Morey’s Piers will look to Disney Asia for ways to control capacity and keep distances, he said. Cleaning protocols will be enhanced as elsewhere.
“We will [be] making sure rooms are disinfected, wiping down surfaces, bathroom, room keys,” said Rose. "Every time you go into a room, the main concern is, who stayed in there last week.”
In Wildwood, the half-mile-wide beach will be its own socially distant selling point. (Not so for narrower and typically crowded places like Sea Isle City, where a socially distant beach will be more of a challenge.)
“The main asset we have is our big, wide, spacious beaches,” Rose said.
He added, in what might become a coronavirus-age slogan: "There’s plenty of room to spread out on the Wildwood beaches.” Ads begin next week.
Pat Fasano, who owns bars and restaurants in Asbury Park and Atlantic City, thinks people will default to the Jersey Shore as a safer destination.
“People are getting itchy,” said Fasano, who owns Bourré on New York Avenue in Atlantic City. "We’re going to open up a large outdoor area for the summer so I can do the social distancing. The more space, the better. The guy with land wins.”

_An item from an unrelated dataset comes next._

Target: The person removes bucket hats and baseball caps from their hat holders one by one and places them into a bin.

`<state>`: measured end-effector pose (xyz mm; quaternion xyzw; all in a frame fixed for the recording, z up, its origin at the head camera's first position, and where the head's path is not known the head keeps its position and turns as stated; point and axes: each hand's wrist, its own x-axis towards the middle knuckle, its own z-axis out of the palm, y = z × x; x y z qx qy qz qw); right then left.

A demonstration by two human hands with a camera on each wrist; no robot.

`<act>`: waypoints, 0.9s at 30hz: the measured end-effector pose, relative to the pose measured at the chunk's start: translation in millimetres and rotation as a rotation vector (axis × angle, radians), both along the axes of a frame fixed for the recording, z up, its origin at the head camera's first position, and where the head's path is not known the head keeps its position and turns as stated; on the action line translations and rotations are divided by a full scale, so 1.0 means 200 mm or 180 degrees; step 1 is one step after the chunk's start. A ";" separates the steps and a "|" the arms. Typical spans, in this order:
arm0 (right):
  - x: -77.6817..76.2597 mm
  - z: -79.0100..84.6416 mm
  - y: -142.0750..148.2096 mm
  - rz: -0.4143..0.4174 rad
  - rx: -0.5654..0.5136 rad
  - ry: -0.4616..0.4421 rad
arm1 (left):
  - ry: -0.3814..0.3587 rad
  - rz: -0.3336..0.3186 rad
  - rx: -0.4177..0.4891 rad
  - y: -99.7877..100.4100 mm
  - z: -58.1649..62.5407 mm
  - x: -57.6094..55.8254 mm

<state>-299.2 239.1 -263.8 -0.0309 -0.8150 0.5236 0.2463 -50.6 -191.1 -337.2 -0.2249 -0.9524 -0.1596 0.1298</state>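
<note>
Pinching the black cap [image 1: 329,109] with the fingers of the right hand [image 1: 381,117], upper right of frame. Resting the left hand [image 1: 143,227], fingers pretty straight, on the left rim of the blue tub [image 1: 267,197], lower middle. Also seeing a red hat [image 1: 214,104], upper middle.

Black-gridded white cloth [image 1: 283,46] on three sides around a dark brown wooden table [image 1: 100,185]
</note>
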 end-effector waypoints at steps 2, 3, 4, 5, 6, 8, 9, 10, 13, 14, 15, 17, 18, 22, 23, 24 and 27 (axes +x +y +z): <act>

He said bouncers could check people’s temperatures. “Bouncers are checking IDs anyway,” he said.
It’s been a tense spring at the Shore, where second-home owners seeking refuge from pandemic hot spots were shown a frosty non-welcome by locals. In Margate, a car with Pennsylvania plates was vandalized with spray paint and slashed tires, symbolizing for many how towns they spent their lives returning to had suddenly turned on them.
Those tensions could exacerbate as second-homeowners insist on summer as usual amid widespread economic suffering at the Jersey Shore, where nearly 27,000 casino workers are out of work, and restrictions on businesses will mean continued economic hardship.
Even in towns where beaches remain open, like Margate or Wildwood, prohibitions are currently in place against actually sitting on a beach chair. Those won’t change until the state issues more guidance.
Margate Commissioner John Amodeo said the town will ask for help from state police if it gets wind of any plans by young people to gather on its beaches for Memorial Day weekend, as they have in the past.
Steve & Cookie’s, the popular Margate institution that books its entire summer reservation book in one day in April, posted on Instagram the ritual was on hold. "We do not know when we will be able to open & at what capacity.”
In Cape May, meanwhile, Bashaw sees a return to basic truths about the beach: healing properties of space and salt air. Along with installing a system to keep ventilation systems purified, he has another idea for parts of his historic properties: Open the windows again.
“Our old historic buildings were made to breathe in the summer,” Bashaw said. “We’ll have cardboard fans with slogans. It’s a return to the clean and simple values, celebrating the fresh sea air.”